あぁ、瞬間移動してきたのか、と納得し、苦笑いした。
「君も里桜の任務に行っていたのかい?写メを見たよ」
「途中で合流してやっただけだ。それよりお前、髪が乱れてんぞ。いつも縛ってんのにどうした」
「あぁ、里桜に言われて、任務以外のときはハーフアップにしとかないといけないんだよ。こーやって…」
そう言いながら翔は、里桜から貰った紺とシルバーの髪留めでハーフアップに結んだ。
「で?誰が何に負けるなって?」
全てを見透かしたようなこのビー玉のような丸い目に見つめられると、たまに気味が悪くなる。
「いや…。

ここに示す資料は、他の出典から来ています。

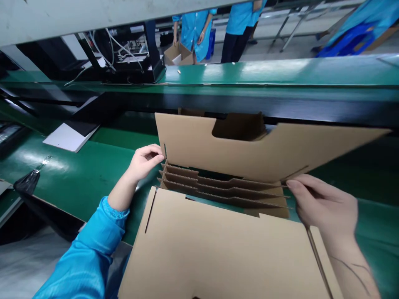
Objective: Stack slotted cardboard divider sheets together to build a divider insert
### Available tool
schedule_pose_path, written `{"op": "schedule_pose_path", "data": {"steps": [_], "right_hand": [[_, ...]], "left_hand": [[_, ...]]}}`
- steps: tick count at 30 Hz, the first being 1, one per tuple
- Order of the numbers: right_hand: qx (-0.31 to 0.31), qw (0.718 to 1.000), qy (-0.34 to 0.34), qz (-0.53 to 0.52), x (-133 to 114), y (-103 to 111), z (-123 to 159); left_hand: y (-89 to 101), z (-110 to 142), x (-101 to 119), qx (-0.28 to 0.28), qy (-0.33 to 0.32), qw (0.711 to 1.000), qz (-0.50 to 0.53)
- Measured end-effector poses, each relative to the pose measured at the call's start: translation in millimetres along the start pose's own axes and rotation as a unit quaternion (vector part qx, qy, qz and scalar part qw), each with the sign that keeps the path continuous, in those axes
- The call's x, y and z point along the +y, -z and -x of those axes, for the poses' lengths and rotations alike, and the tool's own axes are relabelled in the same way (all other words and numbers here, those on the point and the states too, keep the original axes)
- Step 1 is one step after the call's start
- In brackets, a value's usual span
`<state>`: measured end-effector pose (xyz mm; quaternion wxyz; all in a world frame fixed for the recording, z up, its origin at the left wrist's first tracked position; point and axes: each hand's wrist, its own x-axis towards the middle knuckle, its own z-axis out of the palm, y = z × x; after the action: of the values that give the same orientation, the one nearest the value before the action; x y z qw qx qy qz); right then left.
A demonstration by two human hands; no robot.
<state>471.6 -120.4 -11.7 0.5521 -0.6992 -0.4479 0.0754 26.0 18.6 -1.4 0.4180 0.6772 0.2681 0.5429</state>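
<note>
A stack of flat brown cardboard box blanks (224, 191) lies on the green conveyor belt (93, 166) in front of me, its layered edges showing in the middle. The top blank's far flap (249, 145) stands raised, and a near panel (218, 249) reaches toward me. My left hand (145, 162) pinches the stack's left corner, fingers curled on the cardboard. My right hand (321, 203) grips the right end of the layered edges, fingers pressed together on them.
A white sheet (68, 137) lies on the belt at left, and a black plastic bag (28, 180) near the left edge. A dark machine with cables (124, 62) sits on the upper green shelf (280, 70). People in blue coats (196, 33) stand beyond, near an open carton (177, 54).
</note>
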Motion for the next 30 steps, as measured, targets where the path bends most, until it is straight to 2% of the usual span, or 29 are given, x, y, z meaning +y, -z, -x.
{"op": "schedule_pose_path", "data": {"steps": [3, 10, 14, 19, 24, 27, 30], "right_hand": [[0.005, 1.000, -0.024, 0.013, -1, -1, 0], [-0.040, 0.999, -0.024, 0.027, 0, 1, -2], [-0.039, 0.999, -0.025, -0.001, 1, 0, -2], [-0.035, 0.999, -0.003, 0.012, 3, -1, -1], [-0.056, 0.993, 0.018, 0.100, 8, 4, -6], [-0.092, 0.989, 0.006, 0.118, 12, 5, -11], [-0.141, 0.984, 0.003, 0.108, 14, 5, -12]], "left_hand": [[1.2, -1, -3, -0.010, -0.003, 1.000, -0.010], [9.8, -2, -9, -0.044, -0.008, 0.998, -0.042], [7.8, -2, -9, -0.037, -0.024, 0.998, -0.049], [6.2, -2, -8, -0.013, -0.028, 0.997, -0.072], [9.2, -1, -4, -0.005, -0.055, 0.990, -0.128], [9.4, -1, 0, -0.021, -0.069, 0.988, -0.134], [8.8, -2, 2, -0.050, -0.056, 0.990, -0.116]]}}
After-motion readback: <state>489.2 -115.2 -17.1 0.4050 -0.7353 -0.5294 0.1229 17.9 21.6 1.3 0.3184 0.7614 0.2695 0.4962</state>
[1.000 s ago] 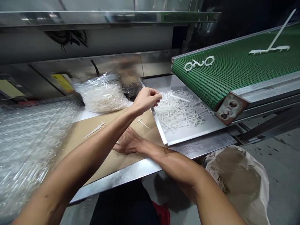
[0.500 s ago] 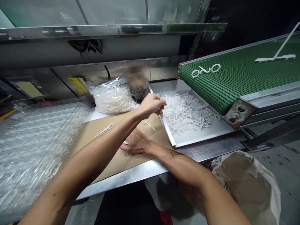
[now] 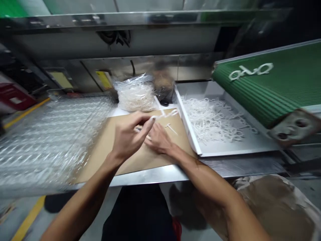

こっちの話さ。」
「どっちの話だ」
「………。」
相変わらず、自分の興味の示したことには容赦がない。
翔は苦笑いしながら口を開いた。
「ちょっとね。自分に負けそうなだけだよ。」
「…ふぅん」
「……はは…」
自分がしつこく聞いておいて、相変わらずの素っ気ない返事に逆に元気が出ることもある。
「人間だもんな」
しかしその言葉に翔の目が見開かれた。
「人間の扱いなんて、されてこなかったよ…」
「だが中身は他となんら変わらない人間だろう」
「っ…」
心臓がチリチリと不思議な痛みを帯び始めた。
そうだ。
そうなんだよ、クマ助。
だから傷ついたりもする。
だからブレたりもする。
全てを…終わらせたくなることも。
むしろなぜ私は今まで…
昴のような意見が出てこなかったのだろう…
その方が…おかしいはずなのに…
「…ただ認めたくなかっただけなんだ。」
「あ?」
「…私も所詮…弱者と一緒なのだと…」
そのとき突然、
バイクが止まる音がした。
顔を上げれば、目の前にはヘルメットをとってこちらに歩いてくる巻き髪の美人がいる。
「やっほーい!!天馬ひっさしぶりやーん!」
「えっ…あっ!もしかして…伊集院楓さん!」
「いやーっ!さっすが天馬!覚えててくれて嬉しいわ〜!さっき鬼頭に会った時なんて、思い出すまでに20秒もかかったんやで!いっくら1年ぶりでもヒドない?!」
伊集院楓はいつもさすらいのようにふらついていて、誰も居場所を知られておらず、翔も一度しか会ったことがないが、その強烈なインパクトはなかなか忘れられないものなので覚えていた。
「前回お会いした時と髪型違うんでちょっと一瞬戸惑いましたけど」
「あぁ〜前回は刈り上げてたっけなぁ?これもどうや?なかなか乙女チックでえぇやろ?」
楓はドヤ顔で巻き髪をくるくると指に巻き付けながら、ふと顰めっ面のクマにようやく気がついたようだった。